#### DATA PROVIDED ####

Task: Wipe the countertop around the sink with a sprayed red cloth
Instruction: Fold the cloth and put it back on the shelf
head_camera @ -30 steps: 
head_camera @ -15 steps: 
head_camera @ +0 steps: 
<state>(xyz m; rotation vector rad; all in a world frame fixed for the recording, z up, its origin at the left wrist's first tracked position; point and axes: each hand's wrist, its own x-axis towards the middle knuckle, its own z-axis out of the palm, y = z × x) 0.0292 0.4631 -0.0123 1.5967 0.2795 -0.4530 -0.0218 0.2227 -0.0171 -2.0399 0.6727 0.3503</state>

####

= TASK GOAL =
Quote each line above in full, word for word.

= YOUR SOLUTION =
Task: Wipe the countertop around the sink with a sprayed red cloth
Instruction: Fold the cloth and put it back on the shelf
head_camera @ -30 steps: 
head_camera @ -15 steps: 
head_camera @ +0 steps: 
<state>(xyz m; rotation vector rad; all in a world frame fixed for the recording, z up, its origin at the left wrist's first tracked position; point and axes: each hand's wrist, its own x-axis towards the middle knuckle, its own z-axis out of the palm, y = z × x) 0.0292 0.4631 -0.0123 1.5967 0.2795 -0.4530 -0.0218 0.2227 -0.0171 -2.0399 0.6727 0.3503</state>

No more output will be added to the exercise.